All’inizio del mio mandato ho osservato che l’Università avrebbe dovuto intraprendere la strada dell’innovazione, a prescindere dalla riforma legislativa “imposta”. Solo la piena e matura consapevolezza della necessità del cambiamento potevano aprirci un varco in un muro fatto di incertezze, se non di vere e proprie minacce. Il nostro Ateneo si riorganizza perché vuole farlo, perché comprende la necessità di far fronte alle sfide e alle minacce del contingente e del futuro con una forte riattivazione e rivalorizzazione di energie, di valori profondi, di competenze e professionalità. Ho sempre pensato che Unimc, se saprà sempre più focalizzare le politiche e le strategie nel segno dell’innovazione, potrà diventare un Ateneo “modello” nel campo delle scienze umane e sociali. A questo punto del nostro cammino ci siamo dati una visione chiara (l’umanesimo che innova) capace di comunicare agli altri il senso del nostro operare. Abbiamo rimesso al centro quattro ambiti strategici: sviluppo della ricerca per costruire un vero “sistema”, consolidamento qualitativo della didattica (mediante i processi di internazionalizzazione e l’intensificazione dei processi di accompagnamento dello studente), continua crescita dell’internazionalizzazione come apertura, metodo di lavoro, attività di rete, qualificazione dei servizi agli studenti.  I primi risultati nell’ambito della ricerca e dell’internazionalizzazione cominciano a vedersi.

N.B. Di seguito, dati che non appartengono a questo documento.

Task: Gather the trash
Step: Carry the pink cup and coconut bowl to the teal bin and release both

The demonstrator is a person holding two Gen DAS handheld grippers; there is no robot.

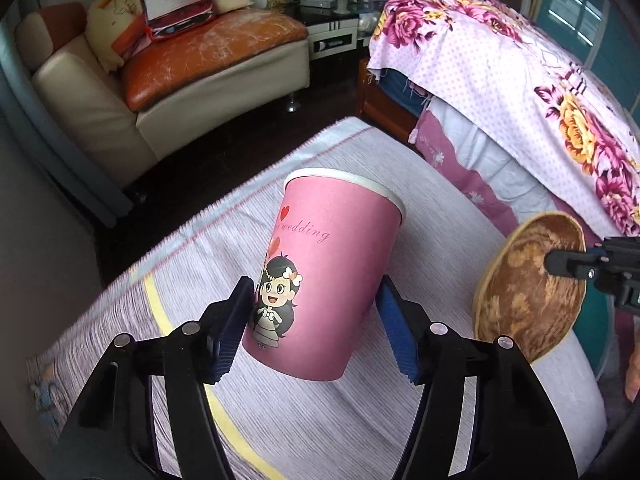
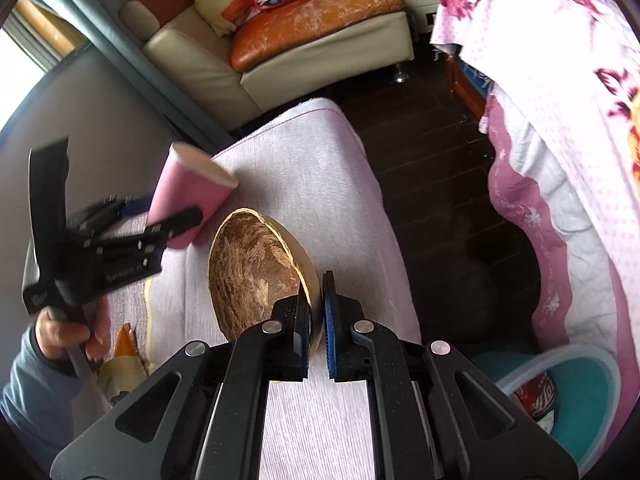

Queste quattro macro-missioni hanno bisogno di essere supportate da una organizzazione amministrativa più moderna, razionale, compatta, efficiente. La concentrazione delle risorse  verso un numero di strutture che è un terzo delle strutture precedenti è un imperativo dettato dalla necessità di contenere i costi, ma è prima ancora un metodo organizzativo. Questa maggiore compattezza dovrà consentirci di lavorare in rete, programmando e monitorando le attività mese dopo mese (penso ai tavoli per la ricerca, la didattica, le biblioteche, la gestione). I dipartimenti e le altre strutture sono chiamate a lavorare attorno ad uno stesso tavolo, per macrofunzioni. Dobbiamo migliorare sul piano della comunicazione interna e della condivisione di know-how e di competenze. Stiamo superando l’organizzazione che privilegia gli ‘uffici’, le microarticolazioni a vantaggio di un sistema che incoraggia e sostiene lo scambio, il confronto, la dimensione orizzontale. Tutti i collaboratori di un’area dovrebbero conoscere e, all’occorrenza, saper fare quello che “spetta” agli altri. Salvaguardare le competenze specialistiche ma non più come “unicità”. Dobbiamo avviare, in parallelo al ridisegno complessivo, una forte politica di formazione e di aggiornamento specialmente negli ambiti a maggior tasso di innovazione. E’ necessario giungere ad un corretto equilibrio tra i fini e gli strumenti. Ho l’impressione che talvolta questo rapporto sia stato mal compreso e proprio per questo è opportuno rimettere al centro le vere priorità dell’Ateneo.

Organizzare il futuro è difficile. Tra l’idea, la dimensione razionale e gli obiettivi ci sono le persone, le abitudini, le pratiche. Ognuno di noi tende naturalmente a privilegiare la continuità, le consuetudini. Ma il contesto è totalmente cambiato. La posta in gioco è radicale e coincide esattamente con il futuro di una comunità forte di radici e di tradizioni. Se vogliamo conservare tutto ciò, la nostra autonomia anzitutto, dobbiamo avere coscienza delle sfide in atto. Non è più tempo per meline, piccolo cabotaggio, egoismi, superficialità. Per nessuno. Guarderemo allora con più fiducia al futuro se sapremo essere più attenti, disponibili, generosi e pronti ad operare. Abbiamo la possibilità di farlo.